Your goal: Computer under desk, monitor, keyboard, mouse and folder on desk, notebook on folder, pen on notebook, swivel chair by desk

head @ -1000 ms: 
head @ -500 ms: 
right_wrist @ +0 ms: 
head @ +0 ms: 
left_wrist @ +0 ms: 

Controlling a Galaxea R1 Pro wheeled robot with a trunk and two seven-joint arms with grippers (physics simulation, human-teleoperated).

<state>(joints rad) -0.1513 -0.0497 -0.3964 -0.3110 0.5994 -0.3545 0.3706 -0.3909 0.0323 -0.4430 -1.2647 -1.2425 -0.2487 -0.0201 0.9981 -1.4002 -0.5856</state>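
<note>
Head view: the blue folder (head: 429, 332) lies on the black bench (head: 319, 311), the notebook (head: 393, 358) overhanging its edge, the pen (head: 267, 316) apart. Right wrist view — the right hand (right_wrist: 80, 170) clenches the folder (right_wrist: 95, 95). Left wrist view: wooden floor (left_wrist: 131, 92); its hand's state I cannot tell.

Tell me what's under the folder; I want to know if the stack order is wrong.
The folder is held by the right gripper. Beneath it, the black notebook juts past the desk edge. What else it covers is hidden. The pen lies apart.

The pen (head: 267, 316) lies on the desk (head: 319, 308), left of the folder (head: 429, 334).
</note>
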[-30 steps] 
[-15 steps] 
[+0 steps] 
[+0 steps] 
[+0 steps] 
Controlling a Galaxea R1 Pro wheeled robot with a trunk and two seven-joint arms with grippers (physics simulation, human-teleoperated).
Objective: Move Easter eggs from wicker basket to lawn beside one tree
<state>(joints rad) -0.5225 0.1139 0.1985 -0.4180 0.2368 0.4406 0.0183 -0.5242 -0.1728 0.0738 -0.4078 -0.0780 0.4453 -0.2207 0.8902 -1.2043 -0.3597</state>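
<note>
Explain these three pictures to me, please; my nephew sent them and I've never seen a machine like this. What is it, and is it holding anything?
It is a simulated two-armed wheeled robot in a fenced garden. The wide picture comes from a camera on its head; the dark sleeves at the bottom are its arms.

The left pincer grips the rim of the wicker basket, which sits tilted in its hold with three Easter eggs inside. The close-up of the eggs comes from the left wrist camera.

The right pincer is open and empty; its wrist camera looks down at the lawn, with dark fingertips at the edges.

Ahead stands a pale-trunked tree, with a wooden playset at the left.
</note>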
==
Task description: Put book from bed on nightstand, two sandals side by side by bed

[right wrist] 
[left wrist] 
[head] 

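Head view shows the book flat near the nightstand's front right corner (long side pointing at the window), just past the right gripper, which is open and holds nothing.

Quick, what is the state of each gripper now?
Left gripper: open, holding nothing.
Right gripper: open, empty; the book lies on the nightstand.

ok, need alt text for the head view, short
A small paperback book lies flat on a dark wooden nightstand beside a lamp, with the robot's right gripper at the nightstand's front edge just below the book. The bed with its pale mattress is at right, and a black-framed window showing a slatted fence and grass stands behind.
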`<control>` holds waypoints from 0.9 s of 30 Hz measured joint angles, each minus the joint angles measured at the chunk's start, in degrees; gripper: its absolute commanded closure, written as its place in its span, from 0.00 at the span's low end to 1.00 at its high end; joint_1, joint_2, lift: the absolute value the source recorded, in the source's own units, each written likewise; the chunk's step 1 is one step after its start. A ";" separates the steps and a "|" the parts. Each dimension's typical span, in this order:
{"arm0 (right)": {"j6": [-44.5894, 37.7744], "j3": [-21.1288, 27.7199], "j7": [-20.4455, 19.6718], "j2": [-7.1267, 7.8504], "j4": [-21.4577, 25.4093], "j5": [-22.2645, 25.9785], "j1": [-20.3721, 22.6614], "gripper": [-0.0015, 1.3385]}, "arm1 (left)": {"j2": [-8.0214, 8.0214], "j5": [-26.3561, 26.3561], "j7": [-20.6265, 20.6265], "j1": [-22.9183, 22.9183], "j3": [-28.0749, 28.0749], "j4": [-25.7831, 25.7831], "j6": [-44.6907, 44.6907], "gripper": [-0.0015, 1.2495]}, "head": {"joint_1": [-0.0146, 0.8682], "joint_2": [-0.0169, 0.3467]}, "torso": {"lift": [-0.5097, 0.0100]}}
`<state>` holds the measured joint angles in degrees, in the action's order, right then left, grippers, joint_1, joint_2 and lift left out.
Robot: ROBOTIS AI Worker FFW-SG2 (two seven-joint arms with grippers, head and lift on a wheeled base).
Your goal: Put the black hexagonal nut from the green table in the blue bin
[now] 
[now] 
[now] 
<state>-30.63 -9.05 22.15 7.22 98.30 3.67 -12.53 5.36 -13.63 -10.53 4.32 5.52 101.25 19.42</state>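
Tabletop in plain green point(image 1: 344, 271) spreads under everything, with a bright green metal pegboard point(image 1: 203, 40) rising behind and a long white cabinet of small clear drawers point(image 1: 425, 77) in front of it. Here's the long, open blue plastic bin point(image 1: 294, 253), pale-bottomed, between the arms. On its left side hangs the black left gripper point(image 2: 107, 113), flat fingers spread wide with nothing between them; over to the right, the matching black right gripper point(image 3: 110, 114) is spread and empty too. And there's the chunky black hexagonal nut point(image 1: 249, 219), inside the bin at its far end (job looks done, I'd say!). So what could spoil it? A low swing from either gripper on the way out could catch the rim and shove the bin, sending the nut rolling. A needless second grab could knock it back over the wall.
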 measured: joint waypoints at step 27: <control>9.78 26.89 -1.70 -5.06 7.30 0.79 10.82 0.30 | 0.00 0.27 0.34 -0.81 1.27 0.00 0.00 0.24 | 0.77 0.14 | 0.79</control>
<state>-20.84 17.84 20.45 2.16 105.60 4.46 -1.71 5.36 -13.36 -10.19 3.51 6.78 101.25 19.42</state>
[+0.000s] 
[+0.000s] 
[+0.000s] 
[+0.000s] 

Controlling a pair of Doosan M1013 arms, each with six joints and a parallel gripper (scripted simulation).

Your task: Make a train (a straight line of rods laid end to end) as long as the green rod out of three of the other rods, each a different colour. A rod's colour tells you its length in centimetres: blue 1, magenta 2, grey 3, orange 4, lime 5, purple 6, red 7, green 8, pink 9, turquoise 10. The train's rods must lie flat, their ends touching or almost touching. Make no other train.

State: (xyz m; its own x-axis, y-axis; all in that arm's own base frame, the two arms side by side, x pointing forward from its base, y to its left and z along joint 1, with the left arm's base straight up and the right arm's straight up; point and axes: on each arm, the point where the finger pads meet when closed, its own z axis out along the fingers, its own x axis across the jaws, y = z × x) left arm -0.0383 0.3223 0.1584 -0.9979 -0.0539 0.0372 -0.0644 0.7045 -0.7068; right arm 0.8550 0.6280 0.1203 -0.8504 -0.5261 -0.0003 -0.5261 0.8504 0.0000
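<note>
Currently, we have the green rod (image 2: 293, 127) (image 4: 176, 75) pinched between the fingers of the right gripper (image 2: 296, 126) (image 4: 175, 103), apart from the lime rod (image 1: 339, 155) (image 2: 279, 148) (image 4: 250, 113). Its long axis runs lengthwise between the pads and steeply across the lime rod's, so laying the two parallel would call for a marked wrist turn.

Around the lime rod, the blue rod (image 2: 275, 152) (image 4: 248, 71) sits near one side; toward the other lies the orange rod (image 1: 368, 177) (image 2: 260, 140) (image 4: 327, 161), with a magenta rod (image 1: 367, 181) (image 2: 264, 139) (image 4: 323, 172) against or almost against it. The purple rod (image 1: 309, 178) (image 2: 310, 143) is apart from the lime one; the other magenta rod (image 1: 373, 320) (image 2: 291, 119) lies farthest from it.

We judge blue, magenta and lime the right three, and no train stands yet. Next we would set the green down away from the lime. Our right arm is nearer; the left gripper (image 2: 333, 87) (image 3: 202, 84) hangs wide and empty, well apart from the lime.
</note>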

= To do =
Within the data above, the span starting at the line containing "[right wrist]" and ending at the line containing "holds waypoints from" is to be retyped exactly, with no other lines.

= Response area =
[right wrist] 
[left wrist] 
[head] 

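Head view shows the book flat near the nightstand's front right corner (long side pointing at the window), just past the right gripper, which is open and holds nothing.

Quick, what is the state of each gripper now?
Left gripper: open, holding nothing.
Right gripper: open, empty; the book lies on the nightstand.

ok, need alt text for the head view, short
A small paperback book lies flat on a dark wooden nightstand beside a lamp, with the robot's right gripper at the nightstand's front edge just below the book. The bed with its pale mattress is at right, and a black-framed window showing a slatted fence and grass stands behind.
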`<control>` holds waypoints from 0.9 s of 30 Hz measured joint angles, each minus the joint angles measured at the chunk's start, in degrees; gripper: its absolute commanded closure, written as its place in its span, from 0.00 at the span's low end to 1.00 at its high end; joint_1, joint_2, lift: the absolute value the source recorded, in the source's own units, each written likewise; the chunk's step 1 is one step after its start. A ";" separates the steps and a "|" the parts. Each dimension's typical span, in this order:

With that, the exercise is finished.